The data
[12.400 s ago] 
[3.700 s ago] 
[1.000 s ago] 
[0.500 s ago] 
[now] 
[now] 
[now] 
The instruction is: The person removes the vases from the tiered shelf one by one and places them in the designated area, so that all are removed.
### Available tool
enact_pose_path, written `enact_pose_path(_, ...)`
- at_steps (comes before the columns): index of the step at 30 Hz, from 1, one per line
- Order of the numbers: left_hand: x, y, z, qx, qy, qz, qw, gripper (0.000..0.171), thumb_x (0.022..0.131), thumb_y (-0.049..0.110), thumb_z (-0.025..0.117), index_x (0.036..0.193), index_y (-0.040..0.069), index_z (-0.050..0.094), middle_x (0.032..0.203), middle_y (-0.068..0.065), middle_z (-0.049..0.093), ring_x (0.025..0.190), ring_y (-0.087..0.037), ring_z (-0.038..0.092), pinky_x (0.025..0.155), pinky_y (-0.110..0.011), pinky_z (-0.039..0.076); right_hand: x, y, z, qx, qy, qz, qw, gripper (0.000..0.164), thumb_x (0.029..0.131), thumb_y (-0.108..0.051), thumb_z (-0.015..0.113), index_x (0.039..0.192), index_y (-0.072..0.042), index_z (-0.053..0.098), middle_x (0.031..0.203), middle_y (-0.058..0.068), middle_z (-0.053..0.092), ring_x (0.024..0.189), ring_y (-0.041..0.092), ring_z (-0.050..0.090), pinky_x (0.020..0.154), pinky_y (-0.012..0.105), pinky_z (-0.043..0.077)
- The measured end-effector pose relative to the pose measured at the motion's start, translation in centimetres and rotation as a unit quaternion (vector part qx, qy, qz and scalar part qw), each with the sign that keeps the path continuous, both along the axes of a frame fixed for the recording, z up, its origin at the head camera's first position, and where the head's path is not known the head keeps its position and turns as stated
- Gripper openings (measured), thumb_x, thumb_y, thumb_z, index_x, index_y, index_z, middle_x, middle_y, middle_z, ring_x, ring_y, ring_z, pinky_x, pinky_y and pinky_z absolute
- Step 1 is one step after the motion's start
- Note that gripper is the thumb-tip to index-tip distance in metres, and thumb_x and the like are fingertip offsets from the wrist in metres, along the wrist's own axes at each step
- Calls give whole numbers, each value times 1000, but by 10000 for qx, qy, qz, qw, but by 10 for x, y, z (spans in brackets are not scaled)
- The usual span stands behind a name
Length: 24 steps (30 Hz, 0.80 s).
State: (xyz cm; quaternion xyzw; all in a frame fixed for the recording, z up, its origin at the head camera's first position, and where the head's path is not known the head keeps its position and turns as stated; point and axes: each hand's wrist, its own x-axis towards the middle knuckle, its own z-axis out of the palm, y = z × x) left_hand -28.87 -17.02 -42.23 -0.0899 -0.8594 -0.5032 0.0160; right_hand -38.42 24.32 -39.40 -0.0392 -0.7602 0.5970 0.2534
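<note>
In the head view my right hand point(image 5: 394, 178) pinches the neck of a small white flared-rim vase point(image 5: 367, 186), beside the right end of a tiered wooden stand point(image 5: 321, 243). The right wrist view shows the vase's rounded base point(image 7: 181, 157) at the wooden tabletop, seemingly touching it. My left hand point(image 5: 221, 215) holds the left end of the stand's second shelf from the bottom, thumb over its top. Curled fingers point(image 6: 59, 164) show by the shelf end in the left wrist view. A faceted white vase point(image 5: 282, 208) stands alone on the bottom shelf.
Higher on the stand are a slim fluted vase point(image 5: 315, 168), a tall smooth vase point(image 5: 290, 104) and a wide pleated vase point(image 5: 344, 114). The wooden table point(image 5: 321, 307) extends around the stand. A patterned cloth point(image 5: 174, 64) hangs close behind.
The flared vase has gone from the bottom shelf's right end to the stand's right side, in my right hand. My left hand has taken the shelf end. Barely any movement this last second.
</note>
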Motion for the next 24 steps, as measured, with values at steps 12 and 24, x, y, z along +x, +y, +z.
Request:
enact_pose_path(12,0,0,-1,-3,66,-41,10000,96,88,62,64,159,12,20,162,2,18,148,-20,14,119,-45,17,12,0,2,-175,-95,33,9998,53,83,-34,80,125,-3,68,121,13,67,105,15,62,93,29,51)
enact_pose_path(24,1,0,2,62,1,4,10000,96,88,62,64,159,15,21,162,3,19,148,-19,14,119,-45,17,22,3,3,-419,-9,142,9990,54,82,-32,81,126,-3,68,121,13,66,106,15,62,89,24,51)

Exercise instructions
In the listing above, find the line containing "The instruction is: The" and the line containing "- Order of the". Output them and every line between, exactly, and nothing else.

Expected output
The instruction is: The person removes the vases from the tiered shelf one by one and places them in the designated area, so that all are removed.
### Available tool
enact_pose_path, written `enact_pose_path(_, ...)`
- at_steps (comes before the columns): index of the step at 30 Hz, from 1, one per line
- Order of the numbers: left_hand: x, y, z, qx, qy, qz, qw, gripper (0.000..0.171), thumb_x (0.022..0.131), thumb_y (-0.049..0.110), thumb_z (-0.025..0.117), index_x (0.036..0.193), index_y (-0.040..0.069), index_z (-0.050..0.094), middle_x (0.032..0.203), middle_y (-0.068..0.065), middle_z (-0.049..0.093), ring_x (0.025..0.190), ring_y (-0.087..0.037), ring_z (-0.038..0.092), pinky_x (0.025..0.155), pinky_y (-0.110..0.011), pinky_z (-0.039..0.076); right_hand: x, y, z, qx, qy, qz, qw, gripper (0.000..0.164), thumb_x (0.029..0.131), thumb_y (-0.108..0.051), thumb_z (-0.015..0.113), index_x (0.039..0.192), index_y (-0.072..0.042), index_z (-0.053..0.098), middle_x (0.031..0.203), middle_y (-0.058..0.068), middle_z (-0.053..0.092), ring_x (0.024..0.189), ring_y (-0.041..0.092), ring_z (-0.050..0.090), pinky_x (0.020..0.154), pinky_y (-0.012..0.105), pinky_z (-0.043..0.077)

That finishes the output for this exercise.